### Work required
In the listing below, locate the line that contains "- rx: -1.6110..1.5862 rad" and the line that contains "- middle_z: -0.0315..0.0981". Restate word for word those two lines and every line between them, and nothing else.

### Extracted data
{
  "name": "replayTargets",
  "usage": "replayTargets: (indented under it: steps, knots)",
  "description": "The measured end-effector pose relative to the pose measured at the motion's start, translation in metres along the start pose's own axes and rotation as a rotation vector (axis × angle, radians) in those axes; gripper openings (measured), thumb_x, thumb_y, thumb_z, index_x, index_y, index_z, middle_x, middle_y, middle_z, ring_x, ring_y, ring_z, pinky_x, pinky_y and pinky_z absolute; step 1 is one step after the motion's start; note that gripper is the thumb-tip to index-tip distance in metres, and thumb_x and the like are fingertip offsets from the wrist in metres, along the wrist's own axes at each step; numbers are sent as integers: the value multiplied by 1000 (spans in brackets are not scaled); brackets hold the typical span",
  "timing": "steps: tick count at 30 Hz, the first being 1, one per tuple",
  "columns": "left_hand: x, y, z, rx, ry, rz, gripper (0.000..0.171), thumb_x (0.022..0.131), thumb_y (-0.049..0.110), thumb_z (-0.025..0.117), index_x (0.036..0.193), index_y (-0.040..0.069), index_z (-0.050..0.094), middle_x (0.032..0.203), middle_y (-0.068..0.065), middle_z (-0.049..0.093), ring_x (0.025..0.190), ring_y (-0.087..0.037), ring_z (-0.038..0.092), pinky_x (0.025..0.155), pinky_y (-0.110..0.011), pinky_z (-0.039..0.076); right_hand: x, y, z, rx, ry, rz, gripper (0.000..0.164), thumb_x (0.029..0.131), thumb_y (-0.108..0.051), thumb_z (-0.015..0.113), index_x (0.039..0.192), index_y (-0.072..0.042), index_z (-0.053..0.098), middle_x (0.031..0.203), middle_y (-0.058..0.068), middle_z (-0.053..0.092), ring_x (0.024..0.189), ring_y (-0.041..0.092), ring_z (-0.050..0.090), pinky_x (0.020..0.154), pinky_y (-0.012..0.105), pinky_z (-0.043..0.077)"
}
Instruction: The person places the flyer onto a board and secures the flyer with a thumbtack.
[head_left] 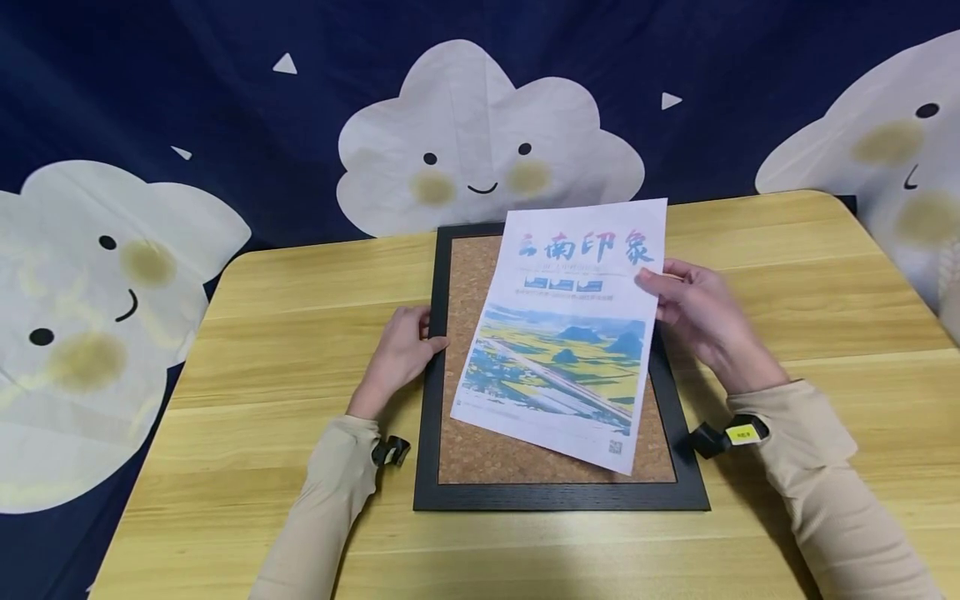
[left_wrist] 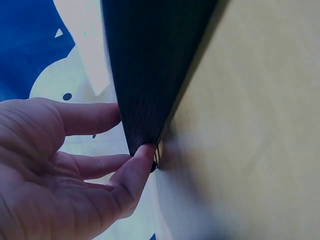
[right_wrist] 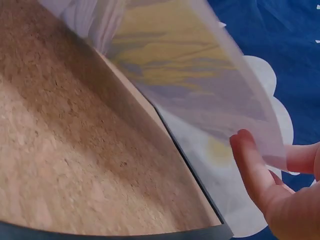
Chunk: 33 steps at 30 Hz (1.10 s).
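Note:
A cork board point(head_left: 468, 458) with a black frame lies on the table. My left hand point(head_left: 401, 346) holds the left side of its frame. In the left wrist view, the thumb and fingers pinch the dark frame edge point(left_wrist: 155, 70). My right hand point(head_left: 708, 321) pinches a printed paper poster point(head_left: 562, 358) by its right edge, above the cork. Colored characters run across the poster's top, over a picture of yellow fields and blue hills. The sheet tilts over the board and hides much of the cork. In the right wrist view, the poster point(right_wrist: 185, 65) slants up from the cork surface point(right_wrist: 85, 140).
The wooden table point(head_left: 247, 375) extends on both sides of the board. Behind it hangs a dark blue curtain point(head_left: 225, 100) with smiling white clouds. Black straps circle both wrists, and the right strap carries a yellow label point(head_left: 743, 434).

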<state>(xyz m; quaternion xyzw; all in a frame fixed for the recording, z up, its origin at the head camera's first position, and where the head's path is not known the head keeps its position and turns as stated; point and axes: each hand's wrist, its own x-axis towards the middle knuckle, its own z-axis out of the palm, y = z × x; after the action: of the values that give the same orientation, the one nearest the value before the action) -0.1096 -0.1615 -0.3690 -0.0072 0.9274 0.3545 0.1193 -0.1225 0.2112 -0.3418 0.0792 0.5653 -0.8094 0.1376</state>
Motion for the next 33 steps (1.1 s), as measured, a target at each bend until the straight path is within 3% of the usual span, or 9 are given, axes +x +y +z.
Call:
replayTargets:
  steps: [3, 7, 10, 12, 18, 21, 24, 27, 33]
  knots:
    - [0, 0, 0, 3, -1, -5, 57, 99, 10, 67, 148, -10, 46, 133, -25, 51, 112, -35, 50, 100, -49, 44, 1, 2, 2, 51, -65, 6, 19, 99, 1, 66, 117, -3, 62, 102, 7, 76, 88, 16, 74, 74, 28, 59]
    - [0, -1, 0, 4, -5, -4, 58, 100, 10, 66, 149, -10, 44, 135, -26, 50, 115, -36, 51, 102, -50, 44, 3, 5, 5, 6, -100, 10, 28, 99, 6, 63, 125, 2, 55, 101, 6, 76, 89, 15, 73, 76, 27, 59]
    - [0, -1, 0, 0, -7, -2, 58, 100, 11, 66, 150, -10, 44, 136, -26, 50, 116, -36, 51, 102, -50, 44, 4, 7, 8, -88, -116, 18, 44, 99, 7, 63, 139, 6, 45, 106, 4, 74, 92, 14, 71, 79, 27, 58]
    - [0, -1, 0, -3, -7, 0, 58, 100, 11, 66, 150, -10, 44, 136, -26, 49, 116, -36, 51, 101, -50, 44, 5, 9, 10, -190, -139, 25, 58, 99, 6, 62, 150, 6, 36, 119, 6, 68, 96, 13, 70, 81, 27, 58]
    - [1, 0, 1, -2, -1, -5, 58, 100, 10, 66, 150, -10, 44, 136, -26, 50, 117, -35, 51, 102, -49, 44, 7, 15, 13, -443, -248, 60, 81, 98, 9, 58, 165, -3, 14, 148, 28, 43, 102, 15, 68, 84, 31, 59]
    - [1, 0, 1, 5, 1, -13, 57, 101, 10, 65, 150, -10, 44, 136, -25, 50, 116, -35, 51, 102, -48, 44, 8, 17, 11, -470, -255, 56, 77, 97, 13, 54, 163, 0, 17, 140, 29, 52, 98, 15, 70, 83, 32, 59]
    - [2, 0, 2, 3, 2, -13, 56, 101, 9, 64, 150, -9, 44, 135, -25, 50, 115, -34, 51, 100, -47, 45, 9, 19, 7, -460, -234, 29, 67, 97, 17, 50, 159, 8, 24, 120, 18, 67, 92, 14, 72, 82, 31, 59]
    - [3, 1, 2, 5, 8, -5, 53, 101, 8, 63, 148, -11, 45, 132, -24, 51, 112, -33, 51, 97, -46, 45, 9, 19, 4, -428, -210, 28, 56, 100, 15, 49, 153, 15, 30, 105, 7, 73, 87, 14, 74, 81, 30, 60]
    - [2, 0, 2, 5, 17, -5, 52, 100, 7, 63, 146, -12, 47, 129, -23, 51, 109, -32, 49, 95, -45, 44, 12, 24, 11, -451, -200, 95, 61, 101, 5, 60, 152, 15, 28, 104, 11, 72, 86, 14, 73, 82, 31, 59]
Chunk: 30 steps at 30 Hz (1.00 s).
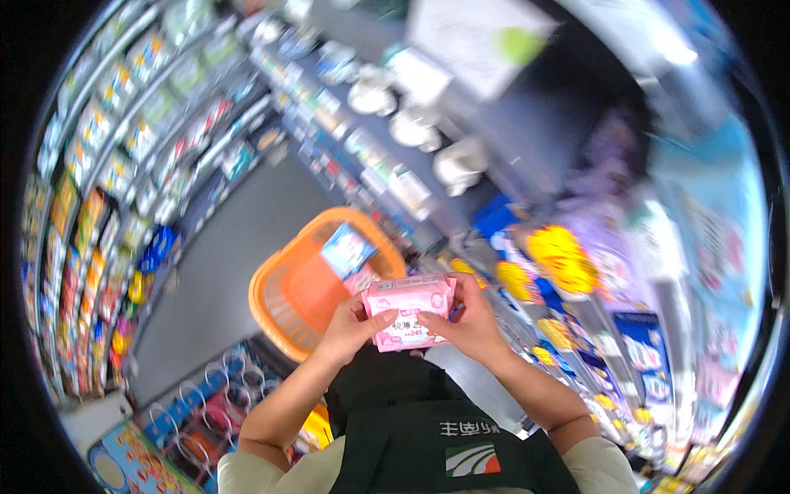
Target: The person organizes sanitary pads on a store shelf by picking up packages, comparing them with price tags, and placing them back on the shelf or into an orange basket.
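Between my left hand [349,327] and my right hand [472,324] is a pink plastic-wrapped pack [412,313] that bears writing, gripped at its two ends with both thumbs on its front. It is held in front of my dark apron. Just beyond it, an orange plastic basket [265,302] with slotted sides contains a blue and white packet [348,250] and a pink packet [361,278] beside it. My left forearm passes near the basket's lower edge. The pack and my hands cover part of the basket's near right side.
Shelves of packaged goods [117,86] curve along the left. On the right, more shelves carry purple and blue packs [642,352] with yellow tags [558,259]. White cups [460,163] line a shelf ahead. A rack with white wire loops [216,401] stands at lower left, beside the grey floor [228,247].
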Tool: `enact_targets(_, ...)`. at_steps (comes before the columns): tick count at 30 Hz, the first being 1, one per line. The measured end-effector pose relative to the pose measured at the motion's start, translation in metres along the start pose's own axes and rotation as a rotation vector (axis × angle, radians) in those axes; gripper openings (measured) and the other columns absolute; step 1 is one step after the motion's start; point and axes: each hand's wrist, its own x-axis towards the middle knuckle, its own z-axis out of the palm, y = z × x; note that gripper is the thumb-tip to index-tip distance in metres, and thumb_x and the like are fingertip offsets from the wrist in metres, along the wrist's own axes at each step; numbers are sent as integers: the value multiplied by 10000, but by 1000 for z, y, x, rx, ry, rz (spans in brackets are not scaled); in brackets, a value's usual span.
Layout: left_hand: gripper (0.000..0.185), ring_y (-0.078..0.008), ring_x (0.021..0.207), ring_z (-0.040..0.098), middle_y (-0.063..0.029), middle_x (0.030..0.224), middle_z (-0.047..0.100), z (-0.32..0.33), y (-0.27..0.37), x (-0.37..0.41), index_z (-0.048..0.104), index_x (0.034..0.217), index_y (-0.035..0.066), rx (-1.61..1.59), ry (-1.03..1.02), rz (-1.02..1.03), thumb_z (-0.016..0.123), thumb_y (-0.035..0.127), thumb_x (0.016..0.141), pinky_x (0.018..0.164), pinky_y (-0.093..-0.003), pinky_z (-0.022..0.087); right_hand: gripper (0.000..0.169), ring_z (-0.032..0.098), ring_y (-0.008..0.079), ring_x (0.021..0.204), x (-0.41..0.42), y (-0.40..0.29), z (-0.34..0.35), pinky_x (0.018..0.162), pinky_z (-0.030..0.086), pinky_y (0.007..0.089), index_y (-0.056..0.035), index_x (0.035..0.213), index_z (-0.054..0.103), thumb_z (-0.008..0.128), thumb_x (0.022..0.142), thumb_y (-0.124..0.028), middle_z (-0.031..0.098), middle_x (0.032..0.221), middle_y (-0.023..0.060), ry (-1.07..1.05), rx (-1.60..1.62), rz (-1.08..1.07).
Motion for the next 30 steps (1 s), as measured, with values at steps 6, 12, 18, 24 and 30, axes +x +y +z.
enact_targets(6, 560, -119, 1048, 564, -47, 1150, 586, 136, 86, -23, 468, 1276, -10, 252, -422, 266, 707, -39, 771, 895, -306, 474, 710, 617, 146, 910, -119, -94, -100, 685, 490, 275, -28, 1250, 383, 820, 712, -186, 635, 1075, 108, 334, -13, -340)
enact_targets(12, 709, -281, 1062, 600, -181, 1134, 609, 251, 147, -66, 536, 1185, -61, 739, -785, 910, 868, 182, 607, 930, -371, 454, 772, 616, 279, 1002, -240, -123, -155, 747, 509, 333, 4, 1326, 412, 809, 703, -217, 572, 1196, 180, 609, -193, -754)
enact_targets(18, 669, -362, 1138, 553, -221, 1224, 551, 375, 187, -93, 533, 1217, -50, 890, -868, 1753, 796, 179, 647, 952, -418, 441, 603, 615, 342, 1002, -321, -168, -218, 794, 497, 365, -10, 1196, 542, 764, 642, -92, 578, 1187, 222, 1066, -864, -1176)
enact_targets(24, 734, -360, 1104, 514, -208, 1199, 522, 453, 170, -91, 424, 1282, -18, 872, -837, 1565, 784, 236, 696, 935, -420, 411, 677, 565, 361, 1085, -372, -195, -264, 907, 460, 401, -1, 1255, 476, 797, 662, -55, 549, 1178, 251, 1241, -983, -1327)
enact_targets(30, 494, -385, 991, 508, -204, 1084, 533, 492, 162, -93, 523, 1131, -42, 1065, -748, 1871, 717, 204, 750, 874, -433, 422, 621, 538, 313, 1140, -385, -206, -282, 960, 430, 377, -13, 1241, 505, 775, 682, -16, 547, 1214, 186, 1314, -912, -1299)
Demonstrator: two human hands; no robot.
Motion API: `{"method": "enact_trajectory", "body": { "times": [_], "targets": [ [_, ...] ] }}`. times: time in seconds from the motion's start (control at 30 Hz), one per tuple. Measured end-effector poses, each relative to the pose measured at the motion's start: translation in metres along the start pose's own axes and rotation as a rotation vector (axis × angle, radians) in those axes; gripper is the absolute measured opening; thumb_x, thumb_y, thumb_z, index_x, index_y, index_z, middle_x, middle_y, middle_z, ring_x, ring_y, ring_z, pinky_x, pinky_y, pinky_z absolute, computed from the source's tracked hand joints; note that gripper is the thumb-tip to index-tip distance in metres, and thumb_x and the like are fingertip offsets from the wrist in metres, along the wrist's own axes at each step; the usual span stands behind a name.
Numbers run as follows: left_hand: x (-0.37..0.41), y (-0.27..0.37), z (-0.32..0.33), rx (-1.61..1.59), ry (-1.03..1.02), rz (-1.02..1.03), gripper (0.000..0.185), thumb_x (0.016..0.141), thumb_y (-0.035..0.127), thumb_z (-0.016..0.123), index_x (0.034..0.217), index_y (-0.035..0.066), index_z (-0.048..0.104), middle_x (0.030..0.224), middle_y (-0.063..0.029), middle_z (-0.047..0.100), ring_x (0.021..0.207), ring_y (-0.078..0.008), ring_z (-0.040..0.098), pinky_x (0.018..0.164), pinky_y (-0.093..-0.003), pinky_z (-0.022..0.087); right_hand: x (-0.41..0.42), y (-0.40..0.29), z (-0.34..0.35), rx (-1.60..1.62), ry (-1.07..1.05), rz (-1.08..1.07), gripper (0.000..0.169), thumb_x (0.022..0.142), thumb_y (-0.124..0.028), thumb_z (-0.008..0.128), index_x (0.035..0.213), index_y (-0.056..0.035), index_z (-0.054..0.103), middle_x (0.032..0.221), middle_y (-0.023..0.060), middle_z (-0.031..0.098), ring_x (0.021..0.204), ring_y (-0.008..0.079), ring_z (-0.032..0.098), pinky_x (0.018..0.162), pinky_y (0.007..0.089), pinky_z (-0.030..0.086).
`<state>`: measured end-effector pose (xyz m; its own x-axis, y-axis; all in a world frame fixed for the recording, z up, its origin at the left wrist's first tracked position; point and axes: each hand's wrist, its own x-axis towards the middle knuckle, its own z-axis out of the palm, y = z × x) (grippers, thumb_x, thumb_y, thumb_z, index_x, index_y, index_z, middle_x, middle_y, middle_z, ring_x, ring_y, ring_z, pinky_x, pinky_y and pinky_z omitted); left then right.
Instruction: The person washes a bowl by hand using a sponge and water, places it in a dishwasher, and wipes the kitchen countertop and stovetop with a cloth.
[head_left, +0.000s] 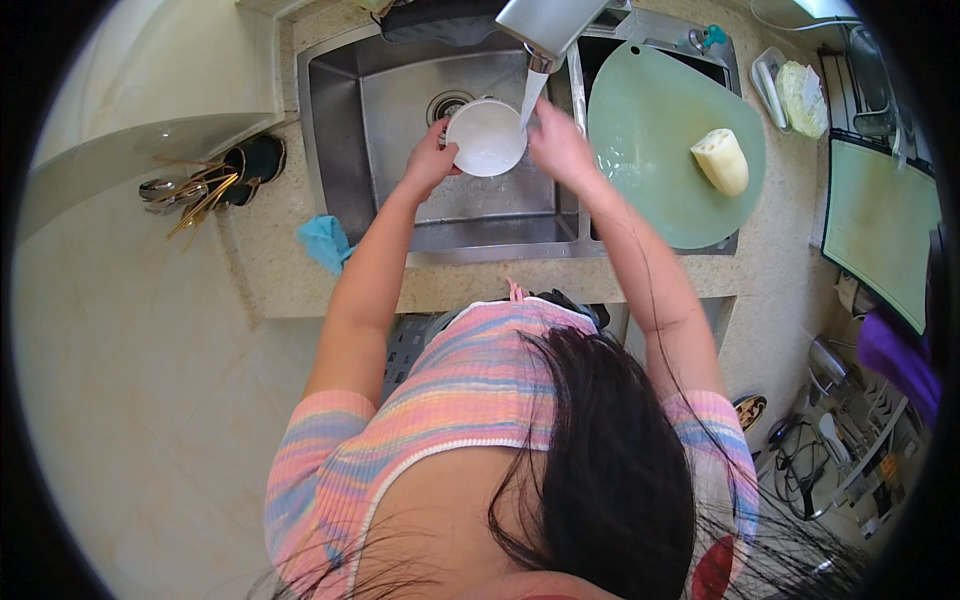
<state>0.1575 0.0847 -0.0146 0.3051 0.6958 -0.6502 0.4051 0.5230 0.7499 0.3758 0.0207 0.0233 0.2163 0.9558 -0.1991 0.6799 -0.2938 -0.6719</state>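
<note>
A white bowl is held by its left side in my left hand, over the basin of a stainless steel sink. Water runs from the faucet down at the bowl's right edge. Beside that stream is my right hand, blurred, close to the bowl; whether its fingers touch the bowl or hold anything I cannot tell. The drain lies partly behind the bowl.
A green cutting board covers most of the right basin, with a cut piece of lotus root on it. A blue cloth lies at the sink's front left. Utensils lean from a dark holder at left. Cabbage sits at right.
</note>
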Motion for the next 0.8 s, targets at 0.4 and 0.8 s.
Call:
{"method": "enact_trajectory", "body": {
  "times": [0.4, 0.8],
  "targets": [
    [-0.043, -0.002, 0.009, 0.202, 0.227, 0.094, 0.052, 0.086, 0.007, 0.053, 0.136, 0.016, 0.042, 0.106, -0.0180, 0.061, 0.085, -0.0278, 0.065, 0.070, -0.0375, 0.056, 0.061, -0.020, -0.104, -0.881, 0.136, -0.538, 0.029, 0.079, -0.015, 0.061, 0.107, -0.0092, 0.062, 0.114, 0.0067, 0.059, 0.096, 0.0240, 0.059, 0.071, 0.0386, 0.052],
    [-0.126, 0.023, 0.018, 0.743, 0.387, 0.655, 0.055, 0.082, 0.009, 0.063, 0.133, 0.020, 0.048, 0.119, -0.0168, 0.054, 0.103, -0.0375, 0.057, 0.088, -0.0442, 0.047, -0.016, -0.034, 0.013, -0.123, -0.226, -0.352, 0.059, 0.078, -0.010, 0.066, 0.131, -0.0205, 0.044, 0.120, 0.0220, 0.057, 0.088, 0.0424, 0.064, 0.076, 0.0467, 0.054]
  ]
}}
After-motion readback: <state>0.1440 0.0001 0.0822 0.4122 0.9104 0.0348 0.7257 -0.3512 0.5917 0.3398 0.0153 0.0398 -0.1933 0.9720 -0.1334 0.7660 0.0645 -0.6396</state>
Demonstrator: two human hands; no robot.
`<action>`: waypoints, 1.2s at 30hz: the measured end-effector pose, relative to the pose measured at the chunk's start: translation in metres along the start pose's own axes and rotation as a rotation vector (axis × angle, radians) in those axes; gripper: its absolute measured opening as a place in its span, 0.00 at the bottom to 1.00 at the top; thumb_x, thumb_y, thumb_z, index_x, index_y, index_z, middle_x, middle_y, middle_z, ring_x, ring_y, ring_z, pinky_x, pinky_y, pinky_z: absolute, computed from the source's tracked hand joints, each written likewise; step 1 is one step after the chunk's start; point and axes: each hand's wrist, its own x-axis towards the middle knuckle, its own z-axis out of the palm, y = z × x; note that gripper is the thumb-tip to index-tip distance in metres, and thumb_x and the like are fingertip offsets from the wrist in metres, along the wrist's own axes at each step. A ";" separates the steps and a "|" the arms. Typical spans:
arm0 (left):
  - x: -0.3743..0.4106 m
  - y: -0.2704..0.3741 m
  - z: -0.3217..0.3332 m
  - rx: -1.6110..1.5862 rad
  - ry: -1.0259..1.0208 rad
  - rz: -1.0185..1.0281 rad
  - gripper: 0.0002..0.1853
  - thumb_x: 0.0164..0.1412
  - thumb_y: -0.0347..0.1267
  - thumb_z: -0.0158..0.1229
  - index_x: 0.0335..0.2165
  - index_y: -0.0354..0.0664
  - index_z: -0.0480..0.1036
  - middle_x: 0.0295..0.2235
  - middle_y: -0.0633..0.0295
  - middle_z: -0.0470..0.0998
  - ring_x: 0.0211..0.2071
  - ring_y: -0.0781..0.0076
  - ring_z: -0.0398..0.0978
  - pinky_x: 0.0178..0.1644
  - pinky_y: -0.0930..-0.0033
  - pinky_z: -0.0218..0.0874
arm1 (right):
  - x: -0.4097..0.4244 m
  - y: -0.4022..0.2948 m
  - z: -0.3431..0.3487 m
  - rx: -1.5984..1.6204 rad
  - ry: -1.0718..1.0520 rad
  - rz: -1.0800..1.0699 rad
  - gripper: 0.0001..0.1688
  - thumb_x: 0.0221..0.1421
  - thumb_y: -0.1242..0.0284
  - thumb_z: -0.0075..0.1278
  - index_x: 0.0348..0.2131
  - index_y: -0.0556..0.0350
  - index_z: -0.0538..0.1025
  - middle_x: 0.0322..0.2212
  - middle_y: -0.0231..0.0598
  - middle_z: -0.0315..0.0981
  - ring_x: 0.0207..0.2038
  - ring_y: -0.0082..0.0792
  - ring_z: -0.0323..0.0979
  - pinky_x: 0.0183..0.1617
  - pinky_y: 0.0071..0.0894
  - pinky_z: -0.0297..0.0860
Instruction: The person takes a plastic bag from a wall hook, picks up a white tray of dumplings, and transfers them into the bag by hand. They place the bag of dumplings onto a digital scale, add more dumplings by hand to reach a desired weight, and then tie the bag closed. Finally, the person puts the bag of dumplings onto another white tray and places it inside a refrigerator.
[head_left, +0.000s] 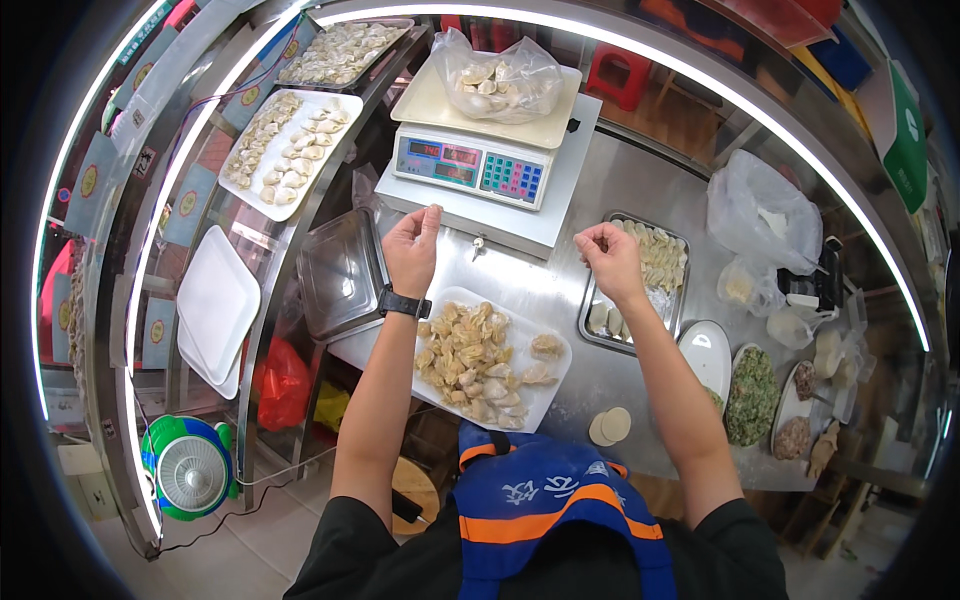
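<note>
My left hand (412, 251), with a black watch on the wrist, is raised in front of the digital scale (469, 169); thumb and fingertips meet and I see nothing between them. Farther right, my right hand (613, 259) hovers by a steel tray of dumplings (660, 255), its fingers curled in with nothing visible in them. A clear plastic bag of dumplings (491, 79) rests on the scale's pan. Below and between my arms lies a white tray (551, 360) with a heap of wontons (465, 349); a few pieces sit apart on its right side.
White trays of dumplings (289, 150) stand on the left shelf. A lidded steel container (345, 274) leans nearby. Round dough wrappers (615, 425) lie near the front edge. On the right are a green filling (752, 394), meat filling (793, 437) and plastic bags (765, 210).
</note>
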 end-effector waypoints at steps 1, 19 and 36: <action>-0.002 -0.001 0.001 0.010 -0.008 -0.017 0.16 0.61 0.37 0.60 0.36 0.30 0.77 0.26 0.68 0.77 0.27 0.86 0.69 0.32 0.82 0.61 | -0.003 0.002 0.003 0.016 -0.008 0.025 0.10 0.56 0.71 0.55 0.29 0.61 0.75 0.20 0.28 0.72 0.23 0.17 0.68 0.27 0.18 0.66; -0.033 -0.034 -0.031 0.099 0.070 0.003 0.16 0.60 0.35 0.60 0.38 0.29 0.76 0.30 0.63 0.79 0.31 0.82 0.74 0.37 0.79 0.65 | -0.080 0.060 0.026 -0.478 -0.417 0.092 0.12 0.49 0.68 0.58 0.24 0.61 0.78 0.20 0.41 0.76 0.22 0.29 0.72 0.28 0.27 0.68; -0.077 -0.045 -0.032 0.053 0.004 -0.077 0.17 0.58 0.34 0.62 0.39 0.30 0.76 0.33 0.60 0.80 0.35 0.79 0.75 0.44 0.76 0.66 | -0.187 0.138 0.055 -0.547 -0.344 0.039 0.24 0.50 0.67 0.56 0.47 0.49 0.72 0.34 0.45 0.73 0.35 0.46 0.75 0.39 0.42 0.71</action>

### Solved exercise
  - rx: -1.6110..1.5862 rad
  - ry: -1.0259..1.0208 rad
  - rz: -1.0185..1.0281 rad
  - gripper: 0.0002..0.1853
  - thumb_x: 0.0164..0.1412
  - thumb_y: -0.0347..0.1267
  - thumb_z: -0.0158..0.1229
  - index_x: 0.0335..0.2165
  - index_y: -0.0354..0.0664
  - index_z: -0.0480..0.1036
  - middle_x: 0.0295..0.2235
  - middle_y: -0.0633..0.0295
  - middle_z: -0.0470..0.0998
  - ring_x: 0.0211..0.2071
  - ring_y: -0.0781..0.0076
  - ring_z: -0.0398..0.0978
  - pinky_x: 0.0178..0.1644
  - pinky_y: -0.0930..-0.0033
  - pinky_z: -0.0218..0.0874
arm1 (right):
  - x: -0.4097..0.4244 m
  - y: -0.4022..0.2948 m
  - z: -0.3431..0.3487 m
  - rx: -1.5984..1.6204 rad
  - ry: -1.0718..1.0520 rad
  - rz: -1.0800..1.0699 rad
  - gripper: 0.0001..0.1688
  - thumb_x: 0.0221..0.1421
  - thumb_y: -0.1242..0.0284
  - thumb_z: -0.0075..0.1278
  - index_x: 0.0348..0.2131
  - index_y: -0.0556..0.0350
  - index_z: -0.0538..0.1025
  - middle_x: 0.0322..0.2212
  - middle_y: -0.0231..0.0598
  - middle_z: -0.0315..0.0981

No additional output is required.